Added to which, being a baseload power source is not nearly as useful as being dispatchable (like hydro and natural gas are), and it's insanely capital intensive (which leads to cost overruns - see hinkley point c, corruption & fat profit margins).
It's got real lobbying muscle though, especially from defense and military.
"Dispatchable plants have varying startup times. The fastest plants to dispatch are hydroelectric power plants and natural gas power plants. For example, the 1,728 MW Dinorwig pumped storage power plant can reach full output in 16 seconds.[4] Although theoretically dispatchable, coal and nuclear thermal plants are designed to run as base load power plants and may take hours or sometimes days to cycle off and then back on again."
"Dispatchable generation refers to sources of electricity that can be dispatched on demand at the request of power grid operators, according to market needs. Dispatchable generators can adjust their power output according to an order.[1] Non-dispatchable renewable energy sources such as wind power and solar photovoltaic (PV) power cannot be controlled by operators."
"Dispatchable fuel resources include nuclear, coal and natural gas. These fuel sources are highly reliable because each fuel is a constant supply. These are known as baseload resources."
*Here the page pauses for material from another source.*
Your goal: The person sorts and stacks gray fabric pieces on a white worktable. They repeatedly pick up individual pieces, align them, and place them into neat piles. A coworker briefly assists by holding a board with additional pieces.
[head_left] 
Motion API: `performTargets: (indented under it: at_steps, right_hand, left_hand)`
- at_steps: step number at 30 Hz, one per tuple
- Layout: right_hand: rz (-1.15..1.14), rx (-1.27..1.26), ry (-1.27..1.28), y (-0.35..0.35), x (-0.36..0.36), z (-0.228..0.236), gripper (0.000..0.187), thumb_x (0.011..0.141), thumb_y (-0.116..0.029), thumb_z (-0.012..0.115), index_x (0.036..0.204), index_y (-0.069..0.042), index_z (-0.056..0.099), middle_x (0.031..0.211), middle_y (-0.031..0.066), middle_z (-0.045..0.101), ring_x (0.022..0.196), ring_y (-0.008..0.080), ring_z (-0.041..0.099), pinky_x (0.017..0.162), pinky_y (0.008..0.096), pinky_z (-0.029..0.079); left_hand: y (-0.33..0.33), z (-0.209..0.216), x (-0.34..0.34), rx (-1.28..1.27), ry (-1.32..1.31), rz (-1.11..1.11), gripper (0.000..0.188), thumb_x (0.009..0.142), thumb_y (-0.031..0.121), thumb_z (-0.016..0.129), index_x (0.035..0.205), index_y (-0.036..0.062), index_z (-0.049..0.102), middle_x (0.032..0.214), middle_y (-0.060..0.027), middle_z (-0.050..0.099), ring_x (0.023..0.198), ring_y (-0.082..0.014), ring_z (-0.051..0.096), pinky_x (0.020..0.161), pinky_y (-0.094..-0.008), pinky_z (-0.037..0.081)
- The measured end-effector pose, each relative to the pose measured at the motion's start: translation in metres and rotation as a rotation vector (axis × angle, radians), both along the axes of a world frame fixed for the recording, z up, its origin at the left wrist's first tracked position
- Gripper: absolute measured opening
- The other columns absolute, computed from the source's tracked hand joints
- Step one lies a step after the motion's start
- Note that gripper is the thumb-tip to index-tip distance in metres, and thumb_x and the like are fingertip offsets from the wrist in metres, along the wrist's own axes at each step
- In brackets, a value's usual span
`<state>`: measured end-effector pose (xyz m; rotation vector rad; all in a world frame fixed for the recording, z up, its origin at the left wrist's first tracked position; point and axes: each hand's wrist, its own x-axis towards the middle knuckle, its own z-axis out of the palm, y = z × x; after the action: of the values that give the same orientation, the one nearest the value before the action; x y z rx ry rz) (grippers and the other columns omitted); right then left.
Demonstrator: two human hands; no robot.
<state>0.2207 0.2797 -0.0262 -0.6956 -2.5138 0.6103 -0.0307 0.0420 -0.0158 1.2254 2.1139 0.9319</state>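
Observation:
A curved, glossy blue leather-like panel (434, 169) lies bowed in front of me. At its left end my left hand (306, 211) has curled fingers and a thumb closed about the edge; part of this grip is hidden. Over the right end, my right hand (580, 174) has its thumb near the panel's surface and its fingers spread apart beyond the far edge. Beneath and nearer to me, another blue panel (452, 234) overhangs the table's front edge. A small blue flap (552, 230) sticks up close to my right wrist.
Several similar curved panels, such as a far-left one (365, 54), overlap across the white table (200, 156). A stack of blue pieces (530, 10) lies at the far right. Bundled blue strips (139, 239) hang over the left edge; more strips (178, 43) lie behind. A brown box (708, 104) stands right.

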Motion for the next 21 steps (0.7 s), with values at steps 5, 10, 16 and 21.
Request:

>Dispatchable generation refers to sources of electricity that can be dispatched on demand at the request of power grid operators
Precisely. It's not "on demand" if it takes a day to ramp up production and another day to ramp it down. It's on yesterday's demand, which is f***ing useless.
This contrasts with gas peaker plants which can scale up in seconds. These are known as "dispatchable".
>Nuclear stands out as clean, dispatchable firm power, says Kwarteng
Quoting an offhand comment from an idiotic energy minister trying to justify a boondoggle plant on a nuclear propaganda website isn't as convincing as you seem to think it is.
On demand doesn't mean instantly. Even gas peaker plants aren't instant, they can take 15 minutes to warm up and connect to the grid.
If the sun is down no amount of calling up a solar farm will increase output, if the wind isn't blowing or if it's blowing too strongly no amount of pleading will increase the output of an off-shore wind farm. This is because they aren't dispatchable. This is not the case with Nuclear.
Nuclear can do load following, they do it in France. How else do you think they balance a grid which has 70% Nuclear? They use reactors with grey rods which can reduce the reactivity in the reactor without distorting the shape of the reaction.